In another study, sixteen nontreated amblyopes aged between 9 to 14.5 years began occlusion therapy (Park et al 2004). The visual acuities ranged from 20/100 to 20/30. Full-time occlusion was performed in 14 patients and part-time occlusion in two patients. The final visual acuity improved in 94% of them at least two lines.

In the ATS, no effect of age was found at the 6-month primary outcome in children aged 3 to 7 years (PEDIG 2002). Only a very small effect was seen at the 2-year follow-up, with children aged 6–7 years having a slightly worse outcome than those aged less (PEDIG 2005a).

A PEDIG trial enrolled 7 to 17 year old patients with anisometropic and strabismic amblyopia ranging from 6/12 to 6/120 (PEDIG 2005b). The patients were randomized to a treatment group (2–6 hours per day of prescribed patching combined with near visual activities for all patients plus atropine sulphate for children aged 7 to 12 years) or an optical correction group (optical correction alone). They were considered responders those whose amblyopic eye improved 10 or more letters. In the patients aged 7 to 12 years old, 53% of the treatment group were responders compared with 25% of the optical correction group. In the patients aged 13 to 17 years, only 25% of the treatment group were responders compared with 23% in the optical correction group, but among patients not previously treated with patching and/or atropine for amblyopia, 47% of the treated responded compared with 20% of the responders in the optical correction group. They concluded that amblyopia in children aged 7–12 years should be treated with occlusion, near activities and atropine, even if amblyopia had been previously treated. In patients aged 13–17 years, amblyopia should be treated with occlusion and near activities; this treatment may improve visual acuity in case no previous treatment had been done. If patients had received previous therapy, a treatment response would be unlikely.

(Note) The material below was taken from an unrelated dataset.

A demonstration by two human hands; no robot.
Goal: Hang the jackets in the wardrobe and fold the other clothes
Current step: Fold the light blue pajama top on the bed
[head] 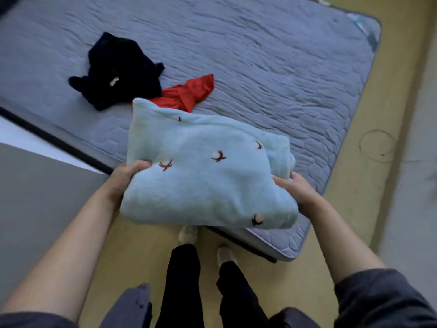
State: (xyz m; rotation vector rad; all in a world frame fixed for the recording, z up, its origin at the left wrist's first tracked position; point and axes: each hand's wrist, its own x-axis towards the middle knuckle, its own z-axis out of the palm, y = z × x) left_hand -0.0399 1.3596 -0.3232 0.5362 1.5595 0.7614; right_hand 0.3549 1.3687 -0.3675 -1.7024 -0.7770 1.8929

In MOTAS (Stewart et al 2004b), occlusion treatment outcome was better in children younger than 4 years than in those older than 6 years. This mean improvement in visual acuity (log units) increased significantly with decreasing age (under 4 years, 0.43 ± 0.25; 4 to 6 years, 0.29 ± 0.19; over 6 years, 0.19 ± 0.12). They provided further evidence that treatment age is a factor that influences the effectiveness of occlusion.

No difference in visual outcome between children receiving amblyopia treatment at the age of 3 or 5 years was found in a recent investigation (Clarke et al 2003). Deferring treatment did not affect the final visual acuity, and even nearly halved the proportion of children requiring patching. They concluded that delay in treatment until the age of 5 years did not influence outcome.

Apparently, the critical period is not the same for different functions. The upper age limit for effective treatment of amblyopia may be considered at 5 years, whereas risk for recurrence is still present up to 8–10 years. The critical period for amblyopia development lasts probably until 6–7 years.